→ **EXERCISE INSTRUCTIONS**
Starting at the line below that contains "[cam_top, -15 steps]" and ending at the line that contains "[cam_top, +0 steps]", retype each line exactly as it stands, but omit the pictures.

→ **AVAILABLE DATA**

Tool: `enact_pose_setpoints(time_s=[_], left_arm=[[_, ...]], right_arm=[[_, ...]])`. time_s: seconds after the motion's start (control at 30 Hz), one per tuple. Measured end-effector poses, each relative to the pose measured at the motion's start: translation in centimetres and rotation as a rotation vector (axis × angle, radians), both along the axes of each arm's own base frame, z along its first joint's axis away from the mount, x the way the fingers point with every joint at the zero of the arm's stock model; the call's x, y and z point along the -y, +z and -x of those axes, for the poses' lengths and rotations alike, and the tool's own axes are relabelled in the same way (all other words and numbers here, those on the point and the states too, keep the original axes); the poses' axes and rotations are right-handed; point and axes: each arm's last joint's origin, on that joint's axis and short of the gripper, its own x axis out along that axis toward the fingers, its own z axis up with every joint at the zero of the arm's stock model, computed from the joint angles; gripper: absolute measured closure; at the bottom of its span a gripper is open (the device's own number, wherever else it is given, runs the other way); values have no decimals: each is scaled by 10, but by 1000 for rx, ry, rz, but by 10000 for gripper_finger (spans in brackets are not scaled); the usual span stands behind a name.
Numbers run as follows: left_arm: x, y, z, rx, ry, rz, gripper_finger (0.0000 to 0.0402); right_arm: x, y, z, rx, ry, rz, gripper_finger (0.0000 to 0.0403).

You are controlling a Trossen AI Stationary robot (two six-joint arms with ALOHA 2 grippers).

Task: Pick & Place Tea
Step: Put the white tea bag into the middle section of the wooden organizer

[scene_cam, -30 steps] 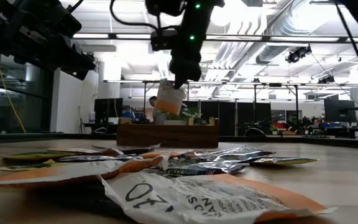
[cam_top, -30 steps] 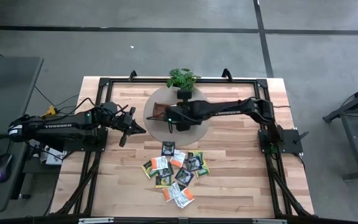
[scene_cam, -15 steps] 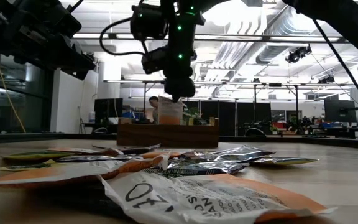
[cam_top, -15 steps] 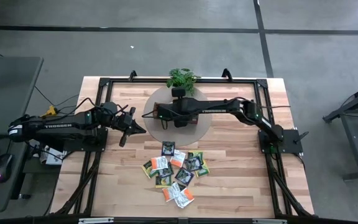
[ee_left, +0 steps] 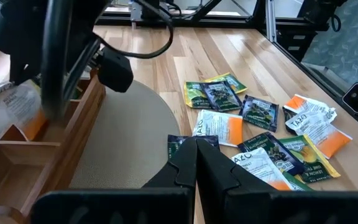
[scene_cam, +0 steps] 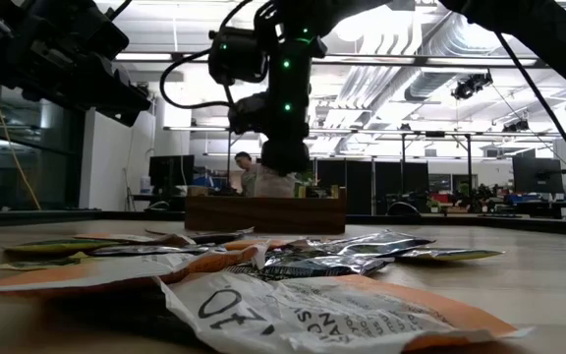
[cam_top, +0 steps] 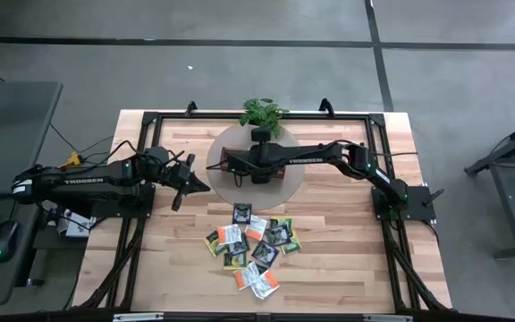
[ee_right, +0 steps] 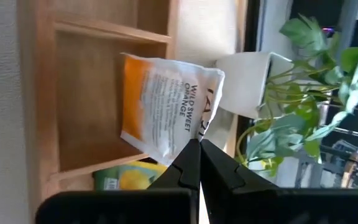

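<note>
My right gripper [scene_cam: 283,169] is shut on an orange-and-white tea sachet [ee_right: 166,109] over a compartment of the brown wooden tray [ee_right: 86,93]. In the low view the sachet's [scene_cam: 271,184] lower part is hidden behind the tray's near wall [scene_cam: 263,212]. A yellow-green sachet [ee_right: 126,179] lies in the neighbouring compartment. Several more sachets [cam_top: 253,246] lie in a loose pile flat on the table, nearer its front. My left gripper [ee_left: 196,144] is shut, holds nothing and waits left of the tray, above the round mat [cam_top: 226,148]. My right gripper pinches the sachet by one corner of its white end [ee_right: 196,134] between its two fingers. The fingers slant down from the table's right side. The sachet hangs tilted below them, orange end down inside the compartment; whether it touches the tray's floor I cannot tell.
A small potted plant [cam_top: 262,112] stands just beyond the tray's far side, close to the right gripper. The black frame rails [cam_top: 150,121] run along the table's edges. Bare wood lies right of the pile [cam_top: 347,241].
My right gripper has sunk toward the tray and tipped steeper, still shut on the sachet. The sachet, which hung clear above the tray's wall, now dips behind it into the compartment.
</note>
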Motion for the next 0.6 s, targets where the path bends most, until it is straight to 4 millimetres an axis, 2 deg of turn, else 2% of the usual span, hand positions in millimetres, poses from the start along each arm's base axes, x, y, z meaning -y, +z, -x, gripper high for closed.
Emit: enact_pose_setpoints(time_s=[0.27,0.6], left_arm=[[0,0,0,0,0,0,401],[0,0,0,0,0,0,401]], right_arm=[[0,-2,0,-7,7,8,391],[0,-2,0,-7,7,4,324]])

→ **WORKED SOLUTION**
[cam_top, -15 steps] 
[ee_left, +0 steps] 
[scene_cam, +0 steps] 
[cam_top, +0 steps] 

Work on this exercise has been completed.